Das Bemühen um Sachlichkeit, um den neutralen Ton ignoriert überdies ein merkwürdiges Phänomen. Einerseits werden viele der Komponistinnen als krank oder kränklich beschrieben, oder sie haben früher aufgehört zu komponieren: nicht nur Alma Mahler, weil ihr Mann es verboten hat, sondern noch 1944 (!) Rebecca Clarke, nachdem sie einen Kollegen geheiratet hatte. Oder sie schreiben „trotz ihrer schwachen körperlichen Konstitution“, haben Männerpseudonyme, springen aus dem Fenster. Andererseits werden ununterbrochen Bewunderer und Preise aufgezählt, als gelte es, auf jeder Seite des Lexikons neu zu beweisen, daß Frauen trotzdem komponieren können. Dabei ist die bloße Existenz dieses Buchs wohl Beweis genug.
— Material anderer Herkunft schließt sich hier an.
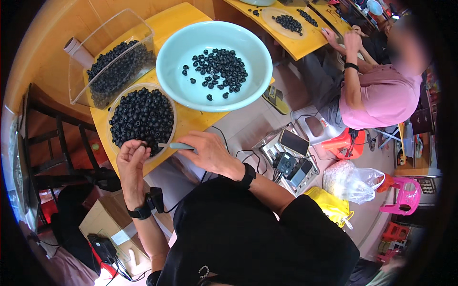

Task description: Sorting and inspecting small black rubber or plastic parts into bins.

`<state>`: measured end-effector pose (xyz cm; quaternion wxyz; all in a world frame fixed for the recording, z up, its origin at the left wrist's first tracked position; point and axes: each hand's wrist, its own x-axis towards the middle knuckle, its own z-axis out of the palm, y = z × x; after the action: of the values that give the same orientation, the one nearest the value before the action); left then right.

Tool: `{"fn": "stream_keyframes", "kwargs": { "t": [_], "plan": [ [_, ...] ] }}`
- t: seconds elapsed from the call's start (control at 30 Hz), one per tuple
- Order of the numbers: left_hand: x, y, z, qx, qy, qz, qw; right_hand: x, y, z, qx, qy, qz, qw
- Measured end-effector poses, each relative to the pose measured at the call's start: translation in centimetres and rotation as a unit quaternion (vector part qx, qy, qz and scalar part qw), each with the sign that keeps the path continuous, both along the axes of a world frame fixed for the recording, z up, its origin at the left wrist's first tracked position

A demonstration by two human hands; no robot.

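My left hand [130,159] is closed in a pinch at the near edge of a round shallow tray [174,112]. At its fingertips is a small dark piece, partly hidden by the fingers. My right hand [212,151] grips a small knife [182,146] with a pale blue handle, its short metal blade pointing left toward the left fingertips. Heaped in the tray are many small round black parts [141,114] with holes in them. Behind it to the right, a light blue basin [169,64] has more black parts scattered in it.
A clear plastic bin [114,26] of black parts stands at the far left of the yellow table [191,12]. At right, a person in a pink shirt [377,97] works at another yellow table [267,38]. A metal rack [305,183] with phones and cables stands near my right arm.
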<state>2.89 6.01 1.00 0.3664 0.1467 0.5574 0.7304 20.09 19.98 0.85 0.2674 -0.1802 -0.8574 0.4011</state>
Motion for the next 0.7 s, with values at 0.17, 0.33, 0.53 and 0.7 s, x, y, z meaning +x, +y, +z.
{"fn": "stream_keyframes", "kwargs": {
  "t": [0.17,0.33,0.53,0.7],
  "plan": [
    [1.9,-1.6,-0.9,0.083,-0.133,-0.027,0.987,-0.9,-1.0,0.7,-0.05,0.046,0.038,0.997],
    [3.2,-1.0,-1.9,0.147,-0.258,-0.064,0.953,-0.7,-0.8,0.6,-0.06,0.073,0.048,0.994],
    [3.7,-0.6,-1.6,0.169,-0.274,-0.068,0.944,0.1,-0.6,1.3,-0.019,0.045,0.022,0.999],
    [3.7,-0.6,-1.9,0.18,-0.272,-0.091,0.941,0.0,-1.7,2.3,-0.012,0.008,0.051,0.999]
  ]
}}
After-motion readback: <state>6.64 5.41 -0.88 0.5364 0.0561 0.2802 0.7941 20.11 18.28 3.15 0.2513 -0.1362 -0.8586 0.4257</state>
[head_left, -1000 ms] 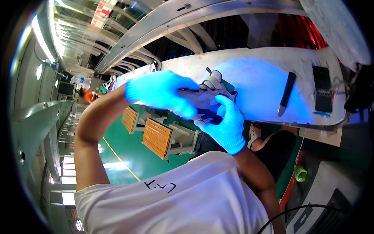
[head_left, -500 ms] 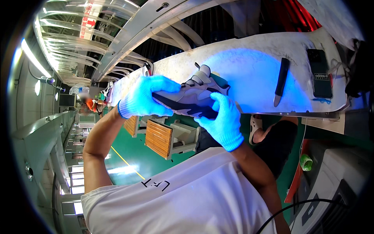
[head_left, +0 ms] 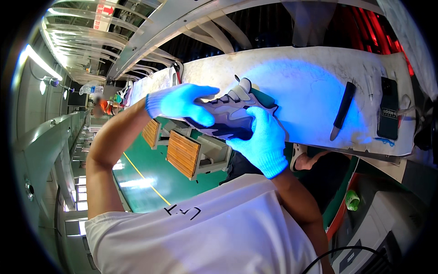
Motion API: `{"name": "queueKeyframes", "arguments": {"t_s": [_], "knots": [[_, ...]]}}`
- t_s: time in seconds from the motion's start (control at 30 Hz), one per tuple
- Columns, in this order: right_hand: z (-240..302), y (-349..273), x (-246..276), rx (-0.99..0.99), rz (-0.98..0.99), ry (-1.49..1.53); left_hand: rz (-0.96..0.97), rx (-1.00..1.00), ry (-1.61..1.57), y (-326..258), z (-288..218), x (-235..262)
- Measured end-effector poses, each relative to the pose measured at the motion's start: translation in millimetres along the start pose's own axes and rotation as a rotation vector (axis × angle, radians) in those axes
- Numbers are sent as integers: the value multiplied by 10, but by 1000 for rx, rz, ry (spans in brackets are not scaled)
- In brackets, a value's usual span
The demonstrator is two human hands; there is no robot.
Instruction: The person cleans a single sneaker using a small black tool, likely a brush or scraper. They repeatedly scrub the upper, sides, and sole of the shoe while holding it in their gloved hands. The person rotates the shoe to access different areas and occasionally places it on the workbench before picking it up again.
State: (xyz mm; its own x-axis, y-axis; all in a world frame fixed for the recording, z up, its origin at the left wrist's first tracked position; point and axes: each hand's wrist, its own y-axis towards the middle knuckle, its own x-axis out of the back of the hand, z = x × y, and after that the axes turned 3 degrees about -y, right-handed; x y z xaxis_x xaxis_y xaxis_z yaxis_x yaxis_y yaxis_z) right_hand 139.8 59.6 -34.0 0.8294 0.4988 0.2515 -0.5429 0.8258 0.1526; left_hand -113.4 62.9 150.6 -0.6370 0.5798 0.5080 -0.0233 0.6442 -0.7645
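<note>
A grey sneaker [head_left: 228, 112] with a dark patterned sole edge, pale laces and a teal lining is held up over the table's near edge, toe to the left. My right hand [head_left: 262, 141], in a knitted glove lit bright blue, grips its near side toward the heel, the thumb on the upper and the other fingers toward the sole. At the toe, my gloved left hand [head_left: 180, 102] is open, its fingers and thumb spread around the front of the shoe. The toe's tip is hidden behind this hand.
Blue light falls on the white worktable [head_left: 219, 68]. A black-handled knife [head_left: 343, 111] and a dark phone [head_left: 388, 108] lie to the right. Wooden-topped stools [head_left: 183, 154] stand below on the green floor. Beside the right end is a grey machine [head_left: 378, 223]; another person's leg [head_left: 315, 160] shows under the table.
My left hand has loosened at the toe; its fingers now stretch out and its thumb lies over the near side. My right hand keeps its hold. The whole view has shifted slightly.
</note>
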Motion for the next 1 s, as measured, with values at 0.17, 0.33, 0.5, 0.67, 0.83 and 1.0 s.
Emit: {"name": "queueKeyframes", "arguments": {"t_s": [0.17,0.33,0.5,0.67,0.83,1.0], "knots": [[-34,93,-135,80,-138,-153,173,315,401,352,-867,-215],[62,69,-173,-9,-34,-137,-35,322,548,382,-766,-513],[144,90,-156,-51,3,-83,-126,219,452,486,-469,-507],[254,-56,-35,39,-92,-51,52,95,91,20,-763,-379],[92,-751,94,-122,-89,179,329,-496,-394,-411,99,-189],[-247,-847,27,-95,-153,456,-15,-907,-1047,-333,646,-1300]]}}
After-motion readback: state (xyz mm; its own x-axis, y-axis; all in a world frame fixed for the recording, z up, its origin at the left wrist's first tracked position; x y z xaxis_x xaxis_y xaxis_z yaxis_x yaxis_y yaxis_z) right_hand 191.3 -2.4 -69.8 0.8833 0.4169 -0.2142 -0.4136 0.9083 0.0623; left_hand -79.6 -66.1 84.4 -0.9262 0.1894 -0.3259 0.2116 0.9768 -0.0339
Immerhin, es macht Appetit auf mehr. Die Herausgeberinnen haben einen Folgeband mit 250 weiteren Komponistinnen angekündigt. Dort finde ich dann vielleicht auch Louise Bertin.

Christiane Peitz

Antje Olivier/Karin Weingartz-Perschel: Komponistinnen von A -Z, 363 S. mit Abb. und Literaturverzeichnis (lückenhaft), Tokkata-Verlag, Düsseldorf 1988, 39 DM.